Opioids, patient counseling top REMS changes for 2017
FDA wants to make REMS less burdensome while continuing to address public health needs
Last year saw several key developments in risk evaluation and mitigation strategy (REMS) programs as FDA sought to address public health needs. The agency expanded the opioid REMS program to include immediate-release (IR) opioids, provided a framework for counseling patients, and published draft guidance for industry on the format and content of REMS documents.
“With their recent activity, FDA is trying to improve the REMS program by making it less burdensome and more effective at meaningfully addressing risks medications pose,” said Jenna Ventresca, JD, director of health policy at APhA.
As part of its response to the opioid crisis, in July FDA expanded the existing REMS programs for extended-release and long-acting (ER/LA) opioids, initiated 5 years ago, to include IR opioids.
“The REMS for IR opioids is the same in terms of dispensing, medication guides, and meeting other requirements that are already in place for extended-release opioids,” said Marcie Bough, PharmD, executive officer of the Montana Board of Pharmacy in Helena. “It should clear up lingering confusion about which opioids are subject to REMS, because now the requirements apply to all of them.”

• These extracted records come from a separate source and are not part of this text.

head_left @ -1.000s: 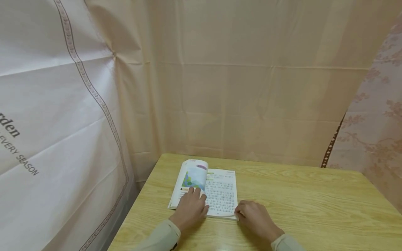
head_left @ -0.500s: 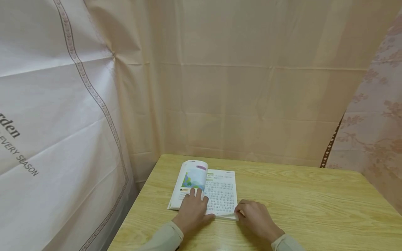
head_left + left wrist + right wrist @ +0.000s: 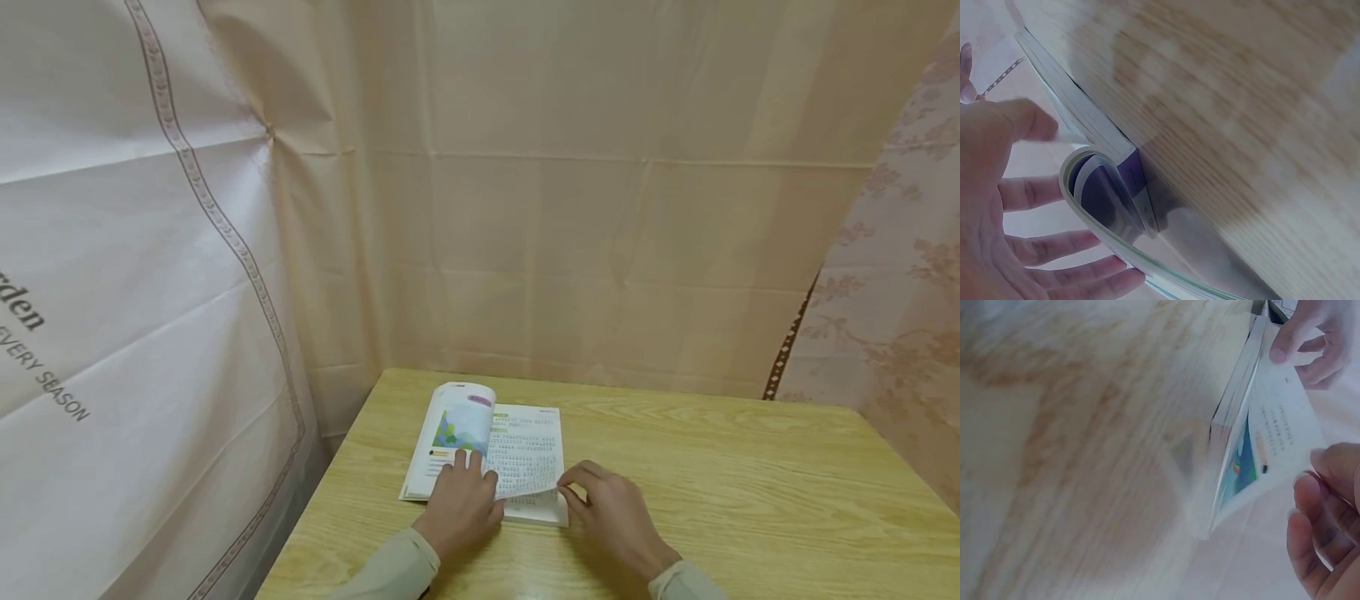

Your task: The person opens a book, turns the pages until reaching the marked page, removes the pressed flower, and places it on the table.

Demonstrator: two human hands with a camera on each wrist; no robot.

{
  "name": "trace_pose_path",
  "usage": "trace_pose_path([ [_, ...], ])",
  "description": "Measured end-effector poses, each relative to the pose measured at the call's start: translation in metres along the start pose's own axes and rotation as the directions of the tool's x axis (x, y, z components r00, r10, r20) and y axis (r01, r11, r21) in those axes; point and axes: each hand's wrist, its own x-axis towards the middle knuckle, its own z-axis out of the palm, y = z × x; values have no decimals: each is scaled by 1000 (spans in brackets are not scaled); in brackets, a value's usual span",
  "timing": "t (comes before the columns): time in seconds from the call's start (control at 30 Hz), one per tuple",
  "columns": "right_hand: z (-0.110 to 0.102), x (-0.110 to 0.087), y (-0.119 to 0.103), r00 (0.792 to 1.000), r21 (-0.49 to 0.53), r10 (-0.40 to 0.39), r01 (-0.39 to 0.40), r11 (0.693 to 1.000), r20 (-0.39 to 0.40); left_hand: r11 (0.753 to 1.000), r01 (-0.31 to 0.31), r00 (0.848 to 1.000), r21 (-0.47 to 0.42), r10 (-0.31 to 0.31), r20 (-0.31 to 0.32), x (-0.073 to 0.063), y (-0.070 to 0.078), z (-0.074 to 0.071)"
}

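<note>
An open book [image 3: 462, 425] lies on the wooden table, its left side bowed up near the spine and showing a green and blue picture. My left hand [image 3: 459, 504] rests on the lower part of that side with fingers extended. In the left wrist view, its fingers [image 3: 1029, 192] spread across the curved pages and the thumb reaches toward the spine. At the lower right corner, my right hand [image 3: 615, 512] pinches one page [image 3: 1285, 425] between thumb and fingertips. That page is lifted off the stack, and a coloured picture shows beneath it in the right wrist view.
The wooden table [image 3: 712, 475] extends to the right of the book. Beige cloth [image 3: 525, 250] hangs behind it, printed white cloth [image 3: 135, 333] on the left and floral cloth [image 3: 892, 333] on the right.
My right hand has raised the page's lower right corner up and away from the stack. The left hand has shifted slightly right, and its thumb moved out and then back in.
</note>
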Motion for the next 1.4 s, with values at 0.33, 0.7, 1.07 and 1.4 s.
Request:
trace_pose_path([
  [0.33,2,-4,1,998,-32,39,-38,999,54,997,72,997,-40,-70,43,2,-3,-1],
  [0.7,5,-8,4,961,-13,32,-30,999,273,969,103,994,-224,-110,-19,3,-11,-1],
  [1.07,5,-5,5,952,-23,11,-4,1000,305,999,29,991,14,-27,-135,5,-20,2],
  [1.4,4,-4,8,955,-30,-38,49,998,295,994,6,997,107,3,-82,1,-24,-3],
])
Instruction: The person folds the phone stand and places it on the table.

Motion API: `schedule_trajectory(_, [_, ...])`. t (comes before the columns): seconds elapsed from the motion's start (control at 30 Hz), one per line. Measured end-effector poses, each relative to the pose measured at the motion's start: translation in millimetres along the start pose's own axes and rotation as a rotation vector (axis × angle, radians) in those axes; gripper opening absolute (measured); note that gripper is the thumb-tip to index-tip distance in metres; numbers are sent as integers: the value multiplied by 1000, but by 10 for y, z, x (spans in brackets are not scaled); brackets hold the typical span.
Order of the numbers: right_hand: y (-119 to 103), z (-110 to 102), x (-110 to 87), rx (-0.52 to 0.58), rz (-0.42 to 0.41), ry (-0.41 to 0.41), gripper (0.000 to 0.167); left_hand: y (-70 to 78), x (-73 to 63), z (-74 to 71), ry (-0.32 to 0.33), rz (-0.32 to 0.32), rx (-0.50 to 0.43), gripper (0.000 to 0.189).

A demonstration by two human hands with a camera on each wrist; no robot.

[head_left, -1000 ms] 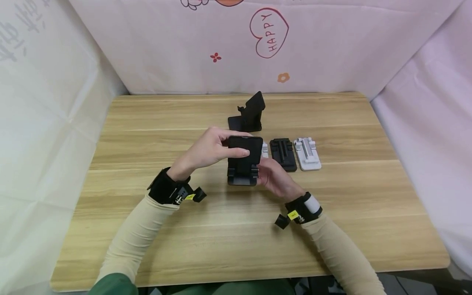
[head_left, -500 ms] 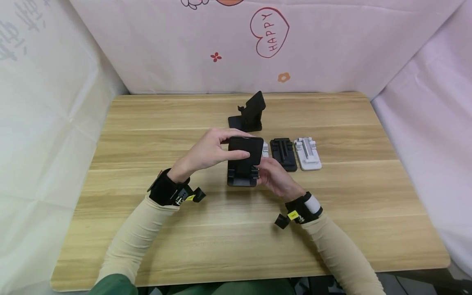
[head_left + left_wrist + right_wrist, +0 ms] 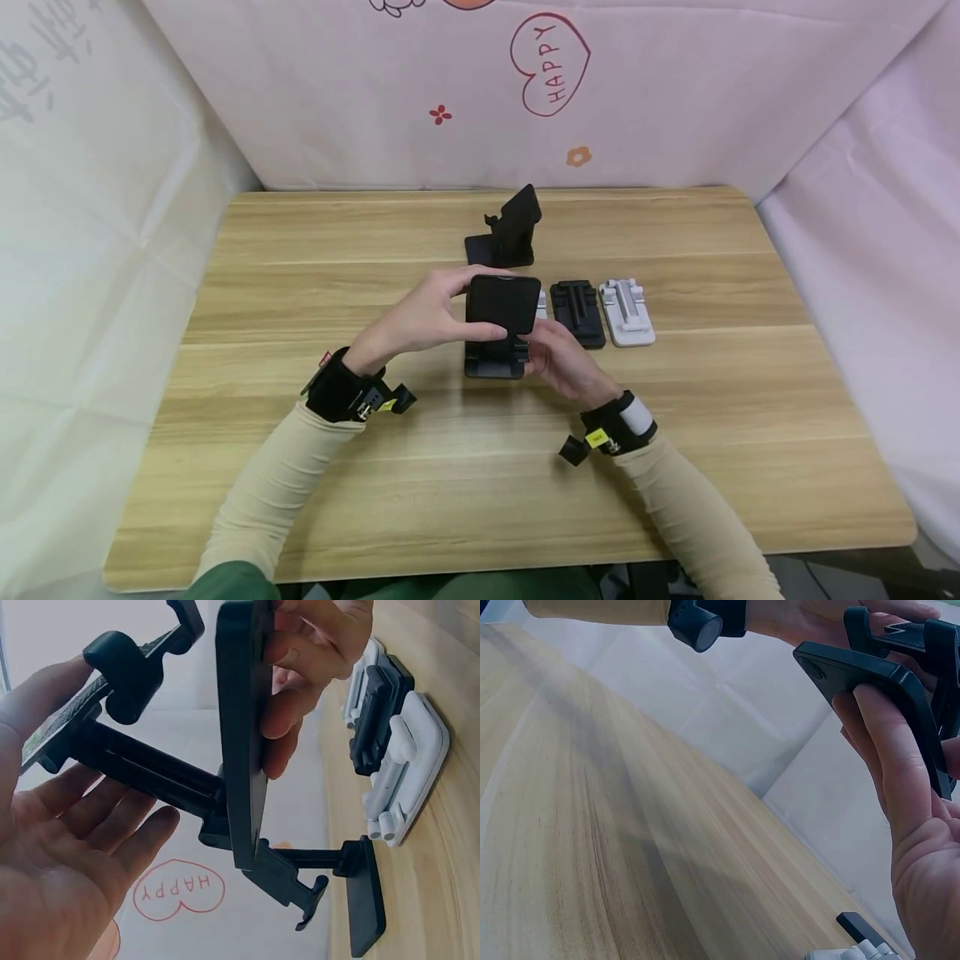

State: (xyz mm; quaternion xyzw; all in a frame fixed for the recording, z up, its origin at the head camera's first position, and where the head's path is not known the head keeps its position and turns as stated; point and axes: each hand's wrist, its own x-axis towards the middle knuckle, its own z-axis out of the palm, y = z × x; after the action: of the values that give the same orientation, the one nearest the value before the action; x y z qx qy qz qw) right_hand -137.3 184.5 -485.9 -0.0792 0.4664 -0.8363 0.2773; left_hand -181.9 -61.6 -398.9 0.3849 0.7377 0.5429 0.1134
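Observation:
An unfolded black phone stand (image 3: 504, 302) is held up above the wooden table by both hands. My left hand (image 3: 420, 315) grips its upper plate, thumb along the lower edge and fingers behind. In the left wrist view, that thumb touches the plate near its hooked lip (image 3: 124, 675), while other fingers spread below the stand's arm (image 3: 150, 769). The right hand (image 3: 561, 358) holds the flat base from the side; its fingers (image 3: 889, 750) press against the base's underside (image 3: 870, 667) in the right wrist view.
Another unfolded black stand (image 3: 516, 229) stands at the back of the table (image 3: 337, 250). To the right lie a folded black stand (image 3: 577, 315) and a folded white one (image 3: 627, 313). A second white stand (image 3: 541, 305) is mostly hidden behind the held stand.
My left thumb has slid down the upper plate toward its lower edge, and the plate has tilted and shifted slightly right. The right hand has stayed nearly still.

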Motion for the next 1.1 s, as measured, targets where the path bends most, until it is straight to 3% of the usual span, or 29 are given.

FDA also revised its Blueprint for training and education for health professionals to take a broader approach to pain, with more focus on pain management, nonpharmacologic treatments for pain, safe use of opioids, and basic information about addiction medicine and opioid use disorders.
Despite an FDA advisory panel’s recommendation to make education mandatory for opioid prescribers, the agency has yet to include such a requirement in the REMS program for opioids. Whether FDA will mandate education as part of the opioid REMS program remains to be seen, said Ventresca.
In September, FDA released A Framework for Benefit–Risk Counseling to Patients About Drugs with a REMS, a 33-page guide that offers background on REMS programs, goals for patient counseling within the context of a REMS, and examples of counseling discussions.
Meanwhile, FDA continues to update its REMS webpage so that specific requirements are linked within the listing of each REMS program. “Such information should also be helpful for pharmacists navigating REMS programs and counseling information,” said Bough.
FDA released draft guidance about standardizing REMS with Format and Content of a REMS Document: Guidance for Industry in October. Here, FDA aims to clarify who is responsible for what in a REMS program, said Ventresca.